**TASK PROMPT:**
Your copy of the listing should be exact and should contain no pictures.

-- DATA PROVIDED follows --

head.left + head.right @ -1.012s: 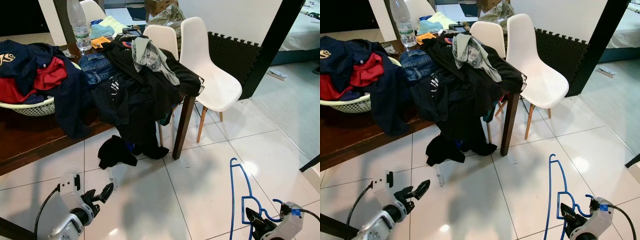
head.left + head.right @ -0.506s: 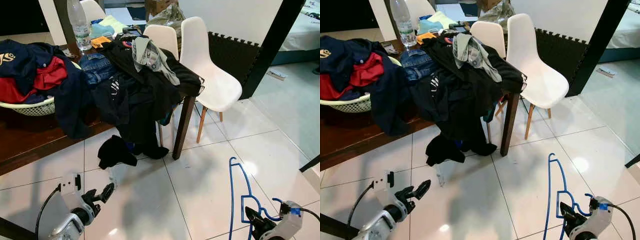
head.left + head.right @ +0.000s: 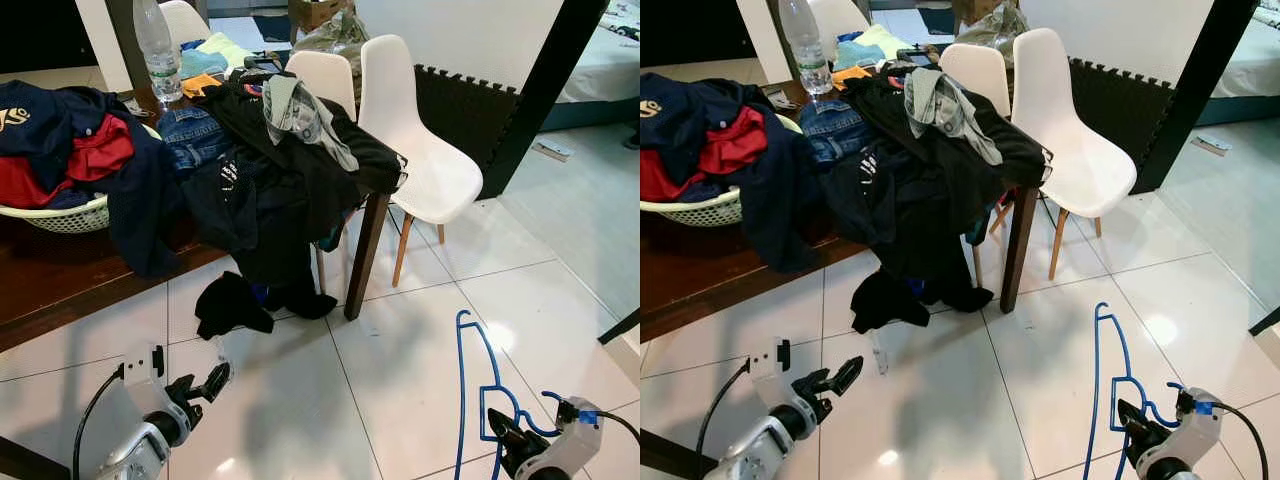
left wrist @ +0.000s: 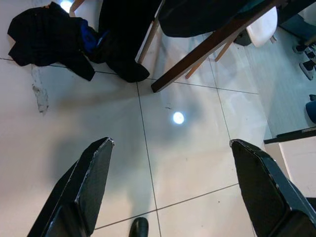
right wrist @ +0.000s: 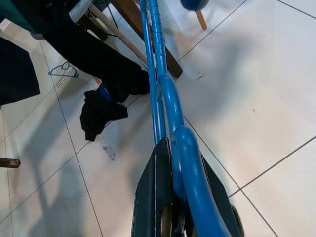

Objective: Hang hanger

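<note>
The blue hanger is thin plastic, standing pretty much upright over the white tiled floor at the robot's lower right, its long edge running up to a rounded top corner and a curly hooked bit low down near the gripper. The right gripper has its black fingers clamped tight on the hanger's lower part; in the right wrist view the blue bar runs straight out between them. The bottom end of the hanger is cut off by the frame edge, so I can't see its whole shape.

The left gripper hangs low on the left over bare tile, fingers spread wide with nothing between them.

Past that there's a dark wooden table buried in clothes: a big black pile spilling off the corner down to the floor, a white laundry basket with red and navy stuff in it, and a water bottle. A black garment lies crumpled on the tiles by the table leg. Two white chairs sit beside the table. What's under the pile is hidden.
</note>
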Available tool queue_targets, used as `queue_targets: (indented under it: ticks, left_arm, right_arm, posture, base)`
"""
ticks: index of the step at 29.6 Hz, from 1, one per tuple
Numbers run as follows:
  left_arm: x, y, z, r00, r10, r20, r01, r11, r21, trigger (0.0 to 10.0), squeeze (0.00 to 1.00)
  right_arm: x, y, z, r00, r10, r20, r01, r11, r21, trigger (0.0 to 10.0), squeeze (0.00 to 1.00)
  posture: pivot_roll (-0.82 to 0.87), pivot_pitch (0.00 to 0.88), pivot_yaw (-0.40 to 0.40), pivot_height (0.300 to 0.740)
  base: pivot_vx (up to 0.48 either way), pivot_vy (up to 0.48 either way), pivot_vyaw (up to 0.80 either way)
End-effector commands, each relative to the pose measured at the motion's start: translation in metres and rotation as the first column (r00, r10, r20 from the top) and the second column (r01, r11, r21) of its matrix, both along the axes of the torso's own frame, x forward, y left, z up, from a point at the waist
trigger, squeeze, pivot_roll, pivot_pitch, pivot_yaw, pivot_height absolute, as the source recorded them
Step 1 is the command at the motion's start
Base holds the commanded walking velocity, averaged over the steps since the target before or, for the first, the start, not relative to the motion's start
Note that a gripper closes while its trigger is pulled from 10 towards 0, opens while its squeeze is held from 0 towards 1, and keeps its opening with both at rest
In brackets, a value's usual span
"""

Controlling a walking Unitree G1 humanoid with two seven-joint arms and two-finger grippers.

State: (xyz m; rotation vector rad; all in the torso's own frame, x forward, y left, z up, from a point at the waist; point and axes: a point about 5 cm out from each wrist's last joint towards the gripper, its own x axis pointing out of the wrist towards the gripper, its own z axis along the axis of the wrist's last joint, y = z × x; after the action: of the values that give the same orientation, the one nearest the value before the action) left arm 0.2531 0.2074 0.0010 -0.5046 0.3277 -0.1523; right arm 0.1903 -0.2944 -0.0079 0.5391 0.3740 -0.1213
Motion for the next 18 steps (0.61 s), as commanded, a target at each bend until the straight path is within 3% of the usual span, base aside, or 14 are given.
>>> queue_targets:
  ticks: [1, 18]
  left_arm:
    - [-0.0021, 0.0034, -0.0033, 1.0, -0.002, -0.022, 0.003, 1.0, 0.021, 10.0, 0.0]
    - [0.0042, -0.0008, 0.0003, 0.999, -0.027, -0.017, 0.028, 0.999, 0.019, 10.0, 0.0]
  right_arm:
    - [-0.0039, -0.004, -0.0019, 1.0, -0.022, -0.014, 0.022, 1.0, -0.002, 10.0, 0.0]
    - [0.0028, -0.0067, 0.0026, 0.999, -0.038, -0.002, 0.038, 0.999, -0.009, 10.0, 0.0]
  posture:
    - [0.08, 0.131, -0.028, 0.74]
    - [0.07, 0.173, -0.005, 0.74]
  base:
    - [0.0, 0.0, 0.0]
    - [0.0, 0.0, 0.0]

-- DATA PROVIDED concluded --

**RESPONSE AREA:**
head.left + head.right @ -1.012s: 
head.left + head.right @ -0.506s: 
head.left + head.right @ +0.000s: 
left wrist @ +0.000s: 
right wrist @ +0.000s: 

Objective: Hang hanger

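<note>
The blue hanger is thin plastic, standing pretty much upright over the white tiled floor at the robot's lower right, its long edge running up to a rounded top corner and a curly hooked bit low down near the gripper. The right gripper has its black fingers clamped tight on the hanger's lower part; in the right wrist view the blue bar runs straight out between them. The bottom end of the hanger is cut off by the frame edge, so I can't see its whole shape.

The left gripper hangs low on the left over bare tile, fingers spread wide with nothing between them.

Past that there's a dark wooden table buried in clothes: a big black pile spilling off the corner down to the floor, a white laundry basket with red and navy stuff in it, and a water bottle. A black garment lies crumpled on the tiles by the table leg. Two white chairs sit beside the table. What's under the pile is hidden.
</note>
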Available tool queue_targets, used as `queue_targets: (indented under it: ticks, left_arm, right_arm, posture, base)`
"""
ticks: index of the step at 29.6 Hz, from 1, one per tuple
Numbers run as follows:
  left_arm: x, y, z, r00, r10, r20, r01, r11, r21, trigger (0.0 to 10.0), squeeze (0.00 to 1.00)
  right_arm: x, y, z, r00, r10, r20, r01, r11, r21, trigger (0.0 to 10.0), squeeze (0.00 to 1.00)
  posture: pivot_roll (-0.82 to 0.87), pivot_pitch (0.00 to 0.88), pivot_yaw (-0.40 to 0.40), pivot_height (0.300 to 0.740)
  base: pivot_vx (up to 0.48 either way), pivot_vy (up to 0.48 either way), pivot_vyaw (up to 0.80 either way)
End-effector commands, each relative to the pose measured at the motion's start: translation in metres and rotation as the first column (r00, r10, r20 from the top) and the second column (r01, r11, r21) of its matrix, both along the axes of the torso's own frame, x forward, y left, z up, from a point at the waist
trigger, squeeze, pivot_roll, pivot_pitch, pivot_yaw, pivot_height absolute, as the source recorded them
Step 1 is the command at the motion's start
Base holds the commanded walking velocity, averaged over the steps since the target before or, for the first, the start, not relative to the motion's start
Note that a gripper closes while its trigger is pulled from 10 towards 0, opens while its squeeze is held from 0 towards 1, and keeps its opening with both at rest
In brackets, a value's usual span
"""

Controlling a walking Unitree G1 humanoid with two seven-joint arms and two-finger grippers.

State: (xyz m; rotation vector rad; all in the torso's own frame, x forward, y left, z up, from a point at the waist; point and axes: a point about 5 cm out from each wrist's last joint towards the gripper, its own x axis pointing out of the wrist towards the gripper, its own z axis along the axis of the wrist's last joint, y = z × x; after the action: of the values that give the same orientation, the one nearest the value before the action) left arm 0.2531 0.2074 0.0010 -0.5046 0.3277 -0.1523; right arm 0.1903 -0.2944 -0.0079 0.5391 0.3740 -0.1213
Motion for the next 18 steps (0.61 s), as commanded, a target at each bend until the straight path is within 3% of the usual span, base aside, or 14 are given.
>>> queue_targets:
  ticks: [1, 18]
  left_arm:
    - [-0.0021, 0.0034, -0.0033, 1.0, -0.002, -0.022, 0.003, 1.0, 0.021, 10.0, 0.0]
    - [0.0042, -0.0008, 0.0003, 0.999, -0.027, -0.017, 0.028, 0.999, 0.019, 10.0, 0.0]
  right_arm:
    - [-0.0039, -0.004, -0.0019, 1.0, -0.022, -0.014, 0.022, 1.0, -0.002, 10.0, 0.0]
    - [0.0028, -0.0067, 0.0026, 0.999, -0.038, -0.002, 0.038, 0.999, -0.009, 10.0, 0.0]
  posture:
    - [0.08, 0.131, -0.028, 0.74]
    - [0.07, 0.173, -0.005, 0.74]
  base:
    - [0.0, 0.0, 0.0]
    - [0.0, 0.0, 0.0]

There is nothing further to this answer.